What we do
Relative Insight is a comparative text analytics software that helps organisations generate actionable insights from text data using technology originally developed for law enforcement.
Most decision making relies on quantitative measures that tell you what is happening, but taking effective action requires an understanding of how and why. We believe that qualitative text data – i.e anything with words, represents one of the biggest and most valuable – but often, most under-used sources of business intelligence. It’s one thing to understand the what, but that’s irrelevant unless you understand why things happen, how people feel, and how best to engage with them.
Traditionally, qual data has always been messy, dispersed and deemed too tricky to analyse, so we approach it with our key principles in mind:
- Comparison is key. The differences matter.
- We can analyse text data from any source. If it’s words, we analyse them.
- Text is a strategic and valuable data asset. Our customers store and combine text data for new insights continually, producing at minimum five times more value from one data source.
How does Relative Insight work?
Relative Insight’s platform combines AI-powered natural language processing with advanced comparative linguistics to analyse any source of text data and drive enhanced contextual understandings of target audiences, competitors and trends. This approach reveals what makes data sets (and the audience groups, brands or products they represent) unique and similar.
What is Relative Insight used for?
Voice of the customer
Analyse survey open-ends, reviews, interviews and other customer feedback to inform marketing, customer service and product development
Market research
Transform relevant public discourse from social media, forums and the media into valuable market research insights.
Competitor intelligence
Compare website copy, advertisements, customer reviews and public discourse to understand how competing brands and products are different and similar.

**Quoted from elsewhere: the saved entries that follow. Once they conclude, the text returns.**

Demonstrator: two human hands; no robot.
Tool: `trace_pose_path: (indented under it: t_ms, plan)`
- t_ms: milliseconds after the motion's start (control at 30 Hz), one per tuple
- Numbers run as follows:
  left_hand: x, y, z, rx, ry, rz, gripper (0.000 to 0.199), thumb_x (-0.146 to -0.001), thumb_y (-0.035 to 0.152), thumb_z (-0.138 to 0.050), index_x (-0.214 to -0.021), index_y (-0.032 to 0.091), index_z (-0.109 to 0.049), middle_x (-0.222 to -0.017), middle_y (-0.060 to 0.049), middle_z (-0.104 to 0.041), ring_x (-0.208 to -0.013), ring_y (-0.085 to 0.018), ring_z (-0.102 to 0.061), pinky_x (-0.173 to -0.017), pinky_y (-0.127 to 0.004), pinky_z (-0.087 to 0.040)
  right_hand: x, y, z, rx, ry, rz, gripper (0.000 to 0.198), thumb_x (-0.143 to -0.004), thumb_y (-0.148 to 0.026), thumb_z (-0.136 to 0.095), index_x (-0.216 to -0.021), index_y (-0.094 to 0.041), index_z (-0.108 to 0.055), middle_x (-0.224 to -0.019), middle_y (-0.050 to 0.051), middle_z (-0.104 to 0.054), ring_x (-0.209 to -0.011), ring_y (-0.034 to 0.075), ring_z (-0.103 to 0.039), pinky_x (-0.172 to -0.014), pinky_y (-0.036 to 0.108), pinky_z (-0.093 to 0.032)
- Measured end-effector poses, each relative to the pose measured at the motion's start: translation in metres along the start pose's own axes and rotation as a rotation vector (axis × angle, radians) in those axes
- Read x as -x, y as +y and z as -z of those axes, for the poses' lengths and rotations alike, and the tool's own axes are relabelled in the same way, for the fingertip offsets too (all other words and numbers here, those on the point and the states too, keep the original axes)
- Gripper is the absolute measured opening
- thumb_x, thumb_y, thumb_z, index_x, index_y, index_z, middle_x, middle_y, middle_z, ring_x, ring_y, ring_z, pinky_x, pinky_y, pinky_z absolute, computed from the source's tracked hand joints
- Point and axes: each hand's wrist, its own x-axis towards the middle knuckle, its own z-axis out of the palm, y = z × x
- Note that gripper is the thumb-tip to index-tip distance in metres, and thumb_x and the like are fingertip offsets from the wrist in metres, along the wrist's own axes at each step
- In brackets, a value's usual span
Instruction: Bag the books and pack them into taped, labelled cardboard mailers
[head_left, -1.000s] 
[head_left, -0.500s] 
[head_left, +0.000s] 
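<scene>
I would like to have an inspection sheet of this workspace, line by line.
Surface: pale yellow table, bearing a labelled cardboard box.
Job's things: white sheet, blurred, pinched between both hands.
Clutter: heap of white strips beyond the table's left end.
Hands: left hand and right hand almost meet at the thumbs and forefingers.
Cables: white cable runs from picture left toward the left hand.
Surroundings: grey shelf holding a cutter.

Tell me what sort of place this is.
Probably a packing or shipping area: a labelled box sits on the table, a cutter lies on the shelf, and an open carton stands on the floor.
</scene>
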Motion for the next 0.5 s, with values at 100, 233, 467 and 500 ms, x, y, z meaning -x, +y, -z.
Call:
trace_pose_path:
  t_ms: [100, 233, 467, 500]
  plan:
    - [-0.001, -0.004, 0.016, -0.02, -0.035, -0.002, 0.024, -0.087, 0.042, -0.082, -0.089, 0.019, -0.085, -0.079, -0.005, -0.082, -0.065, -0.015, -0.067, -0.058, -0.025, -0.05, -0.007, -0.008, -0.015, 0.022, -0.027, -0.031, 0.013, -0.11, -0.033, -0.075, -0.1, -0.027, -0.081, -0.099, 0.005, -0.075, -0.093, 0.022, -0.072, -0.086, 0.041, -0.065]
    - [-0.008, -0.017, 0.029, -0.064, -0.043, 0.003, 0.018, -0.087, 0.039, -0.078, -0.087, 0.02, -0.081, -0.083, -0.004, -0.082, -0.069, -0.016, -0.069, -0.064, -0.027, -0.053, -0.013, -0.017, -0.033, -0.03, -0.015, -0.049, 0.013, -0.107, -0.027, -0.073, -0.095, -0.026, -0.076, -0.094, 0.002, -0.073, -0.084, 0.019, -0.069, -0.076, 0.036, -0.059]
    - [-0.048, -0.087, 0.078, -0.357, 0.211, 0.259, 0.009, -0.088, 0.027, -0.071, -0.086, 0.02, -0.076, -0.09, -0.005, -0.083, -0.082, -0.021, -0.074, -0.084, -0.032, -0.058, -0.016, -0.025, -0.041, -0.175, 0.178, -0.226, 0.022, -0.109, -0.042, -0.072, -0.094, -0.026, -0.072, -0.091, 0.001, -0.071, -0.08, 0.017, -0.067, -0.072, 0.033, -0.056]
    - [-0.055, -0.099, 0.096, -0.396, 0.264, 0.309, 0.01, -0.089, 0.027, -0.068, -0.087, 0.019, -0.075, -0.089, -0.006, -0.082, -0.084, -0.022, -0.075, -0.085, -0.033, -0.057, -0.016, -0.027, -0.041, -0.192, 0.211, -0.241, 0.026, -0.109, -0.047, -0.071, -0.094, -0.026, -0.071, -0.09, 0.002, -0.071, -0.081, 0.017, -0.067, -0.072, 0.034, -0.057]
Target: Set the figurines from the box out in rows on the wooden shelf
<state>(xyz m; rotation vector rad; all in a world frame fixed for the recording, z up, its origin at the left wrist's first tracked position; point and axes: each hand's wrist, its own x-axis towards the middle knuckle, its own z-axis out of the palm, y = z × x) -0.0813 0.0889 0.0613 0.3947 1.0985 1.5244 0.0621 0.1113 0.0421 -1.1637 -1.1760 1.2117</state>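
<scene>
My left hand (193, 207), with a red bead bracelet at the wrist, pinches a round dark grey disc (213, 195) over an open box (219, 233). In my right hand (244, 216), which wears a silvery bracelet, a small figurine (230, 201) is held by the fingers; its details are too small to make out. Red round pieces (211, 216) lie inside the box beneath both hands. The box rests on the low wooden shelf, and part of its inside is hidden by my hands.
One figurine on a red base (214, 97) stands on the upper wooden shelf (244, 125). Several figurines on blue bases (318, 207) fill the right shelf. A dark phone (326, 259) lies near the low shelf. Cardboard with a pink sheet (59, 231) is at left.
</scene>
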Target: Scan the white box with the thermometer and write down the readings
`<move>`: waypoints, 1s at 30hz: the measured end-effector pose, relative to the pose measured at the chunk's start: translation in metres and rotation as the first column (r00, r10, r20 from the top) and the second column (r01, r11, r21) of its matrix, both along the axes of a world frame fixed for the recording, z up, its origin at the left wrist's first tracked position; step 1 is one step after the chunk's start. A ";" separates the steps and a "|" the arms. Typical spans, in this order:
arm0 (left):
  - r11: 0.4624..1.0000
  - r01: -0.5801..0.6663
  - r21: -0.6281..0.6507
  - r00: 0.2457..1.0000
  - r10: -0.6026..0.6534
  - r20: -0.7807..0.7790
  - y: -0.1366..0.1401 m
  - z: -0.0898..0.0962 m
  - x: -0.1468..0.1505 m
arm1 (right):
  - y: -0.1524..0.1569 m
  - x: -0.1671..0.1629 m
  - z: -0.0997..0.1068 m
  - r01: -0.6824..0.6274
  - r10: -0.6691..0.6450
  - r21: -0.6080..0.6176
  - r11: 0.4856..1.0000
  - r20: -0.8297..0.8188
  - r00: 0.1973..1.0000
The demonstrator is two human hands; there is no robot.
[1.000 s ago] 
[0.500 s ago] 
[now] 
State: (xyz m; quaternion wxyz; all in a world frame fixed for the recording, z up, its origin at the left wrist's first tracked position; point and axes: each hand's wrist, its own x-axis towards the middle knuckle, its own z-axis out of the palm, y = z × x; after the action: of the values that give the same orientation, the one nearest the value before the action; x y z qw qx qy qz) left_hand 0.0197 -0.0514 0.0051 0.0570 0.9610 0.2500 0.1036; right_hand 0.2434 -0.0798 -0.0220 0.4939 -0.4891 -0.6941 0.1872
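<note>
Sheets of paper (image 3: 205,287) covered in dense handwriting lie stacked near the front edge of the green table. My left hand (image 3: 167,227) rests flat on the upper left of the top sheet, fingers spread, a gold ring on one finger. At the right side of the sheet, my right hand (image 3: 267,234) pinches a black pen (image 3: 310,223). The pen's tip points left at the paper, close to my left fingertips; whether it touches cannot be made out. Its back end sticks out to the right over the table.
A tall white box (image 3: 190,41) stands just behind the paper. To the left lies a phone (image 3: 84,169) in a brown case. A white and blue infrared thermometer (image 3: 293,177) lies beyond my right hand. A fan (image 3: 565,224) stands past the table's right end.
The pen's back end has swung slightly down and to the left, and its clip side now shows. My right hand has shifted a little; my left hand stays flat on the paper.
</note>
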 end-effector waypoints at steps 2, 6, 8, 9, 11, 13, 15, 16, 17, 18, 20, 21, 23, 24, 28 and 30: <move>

Extract maximum value from your text data
Too often, text data is analysed in a ‘one and done’ fashion. With Relative Insight, the average piece of text gets analysed in five different ways. Using the split functionality to breakdown your data sets, you can develop 360° understandings of the topics you are researching and ensure you are getting maximum value from your data assets.
The challenge with traditional text analysis
The text analytics capabilities commonly embedded in social listening and survey analysis platforms are one-dimensional and typically rely on frequency-based analysis. This approach involves counting the most common words and phrases and presenting the findings in in word clouds or frequency tables.
There are two problems with this approach:
Topic-specific language
The most common words and phrases aren’t always the most insightful. Frequency analysis tends to surface obvious topic specific findings.
Supermarket reviews are likely to include many mentions of the words ‘shopping’, but this isn’t interesting or surprising.
Lack of context
Context is necessary to judge the importance of a finding, and one-dimensional frequency analysis does not incorporate any element of baselining.
It’s great to know 20 customers praised the quality of your product, but is this better or worse than the competition?
The power of comparison
All analysis in Relative Insight is organised around one or more comparisons. Comparisons can be built across time, audience segments, geographic markets, competitors and more.
This approach overcomes the challenges of traditional text analysis methods in two important ways:
Insights that capture context
- A comparative approach produces high quality insights by enabling you to learn about a particular audience group or brand in relation to a relevant reference point or baseline.
A focus on the differences
- Relative Insight cuts through the noise and focuses your attention on the statistically significant differences and similarities that reveal the most important and insightful elements of the text.